What follows is a listing to transcribe exactly, leaving the pictures out.

§ **Data block**:
★ ★ ★ ★

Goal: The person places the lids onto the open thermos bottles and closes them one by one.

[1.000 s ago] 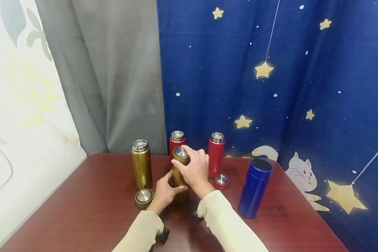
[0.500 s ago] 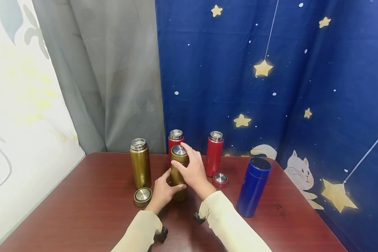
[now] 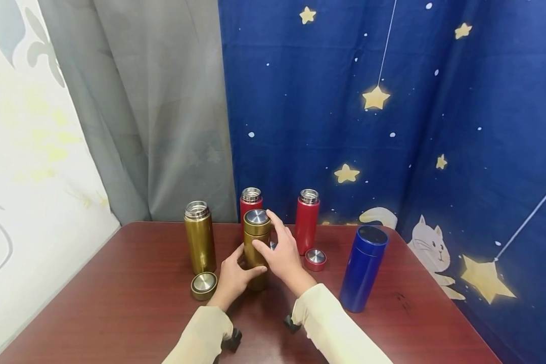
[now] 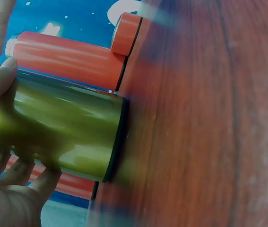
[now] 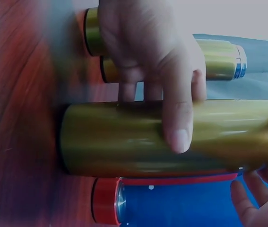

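Note:
A gold thermos bottle (image 3: 256, 253) with its silver-topped lid (image 3: 257, 217) on stands upright at the middle of the table. My left hand (image 3: 234, 277) grips its lower body, thumb on the near side, fingers round the other, as the left wrist view (image 4: 15, 189) shows. Beside its upper part is my right hand (image 3: 283, 253), fingers spread and loosely bent, index finger near the lid's edge and thumb close to the body. Whether the right fingertips still touch the bottle is hard to tell. In the right wrist view those fingers (image 5: 261, 196) lie at the bottle's side.
Left stands an uncapped gold bottle (image 3: 200, 245), its lid (image 3: 204, 284) lying in front. Behind are two uncapped red bottles (image 3: 251, 199) (image 3: 307, 225); a red lid (image 3: 315, 259) lies by the right one. A capped blue bottle (image 3: 363, 270) stands right on the table (image 3: 132, 303).
My right hand has loosened from the gold bottle's lid and drawn slightly down and to the right, uncovering more of the lid. The left hand keeps its grip. The view has shifted slightly.

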A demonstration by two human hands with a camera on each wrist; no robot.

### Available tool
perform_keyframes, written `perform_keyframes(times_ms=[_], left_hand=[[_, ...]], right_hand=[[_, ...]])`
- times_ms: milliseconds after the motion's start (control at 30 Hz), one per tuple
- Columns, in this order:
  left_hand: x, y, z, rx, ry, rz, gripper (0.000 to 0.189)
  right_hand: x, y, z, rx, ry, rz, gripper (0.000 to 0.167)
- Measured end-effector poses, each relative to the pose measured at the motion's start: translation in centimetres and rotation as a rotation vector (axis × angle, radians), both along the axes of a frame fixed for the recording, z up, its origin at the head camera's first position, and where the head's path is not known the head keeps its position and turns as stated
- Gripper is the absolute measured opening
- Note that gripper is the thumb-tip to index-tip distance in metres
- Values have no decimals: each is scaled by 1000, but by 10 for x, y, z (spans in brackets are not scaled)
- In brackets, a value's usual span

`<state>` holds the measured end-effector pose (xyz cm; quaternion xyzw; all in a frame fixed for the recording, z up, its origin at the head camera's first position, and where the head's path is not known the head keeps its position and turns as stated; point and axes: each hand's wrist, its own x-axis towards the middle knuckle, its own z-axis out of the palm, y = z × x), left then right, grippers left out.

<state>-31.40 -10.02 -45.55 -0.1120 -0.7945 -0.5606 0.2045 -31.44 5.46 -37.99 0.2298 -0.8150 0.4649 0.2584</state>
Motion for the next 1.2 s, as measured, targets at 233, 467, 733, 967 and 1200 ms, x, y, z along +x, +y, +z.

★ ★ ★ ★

§ **Output for this exercise**:
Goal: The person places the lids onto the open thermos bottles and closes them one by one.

[1.000 s ago] 
[0.500 s ago] 
[now] 
[now] 
[now] 

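Note:
A gold thermos bottle (image 3: 256, 253) with its silver-topped lid (image 3: 257, 217) on stands upright at the middle of the table. My left hand (image 3: 234, 277) grips its lower body, thumb on the near side, fingers round the other, as the left wrist view (image 4: 15, 189) shows. Beside its upper part is my right hand (image 3: 283, 253), fingers spread and loosely bent, index finger near the lid's edge and thumb close to the body. Whether the right fingertips still touch the bottle is hard to tell. In the right wrist view those fingers (image 5: 261, 196) lie at the bottle's side.
Left stands an uncapped gold bottle (image 3: 200, 245), its lid (image 3: 204, 284) lying in front. Behind are two uncapped red bottles (image 3: 251, 199) (image 3: 307, 225); a red lid (image 3: 315, 259) lies by the right one. A capped blue bottle (image 3: 363, 270) stands right on the table (image 3: 132, 303).
My right hand has loosened from the gold bottle's lid and drawn slightly down and to the right, uncovering more of the lid. The left hand keeps its grip. The view has shifted slightly.
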
A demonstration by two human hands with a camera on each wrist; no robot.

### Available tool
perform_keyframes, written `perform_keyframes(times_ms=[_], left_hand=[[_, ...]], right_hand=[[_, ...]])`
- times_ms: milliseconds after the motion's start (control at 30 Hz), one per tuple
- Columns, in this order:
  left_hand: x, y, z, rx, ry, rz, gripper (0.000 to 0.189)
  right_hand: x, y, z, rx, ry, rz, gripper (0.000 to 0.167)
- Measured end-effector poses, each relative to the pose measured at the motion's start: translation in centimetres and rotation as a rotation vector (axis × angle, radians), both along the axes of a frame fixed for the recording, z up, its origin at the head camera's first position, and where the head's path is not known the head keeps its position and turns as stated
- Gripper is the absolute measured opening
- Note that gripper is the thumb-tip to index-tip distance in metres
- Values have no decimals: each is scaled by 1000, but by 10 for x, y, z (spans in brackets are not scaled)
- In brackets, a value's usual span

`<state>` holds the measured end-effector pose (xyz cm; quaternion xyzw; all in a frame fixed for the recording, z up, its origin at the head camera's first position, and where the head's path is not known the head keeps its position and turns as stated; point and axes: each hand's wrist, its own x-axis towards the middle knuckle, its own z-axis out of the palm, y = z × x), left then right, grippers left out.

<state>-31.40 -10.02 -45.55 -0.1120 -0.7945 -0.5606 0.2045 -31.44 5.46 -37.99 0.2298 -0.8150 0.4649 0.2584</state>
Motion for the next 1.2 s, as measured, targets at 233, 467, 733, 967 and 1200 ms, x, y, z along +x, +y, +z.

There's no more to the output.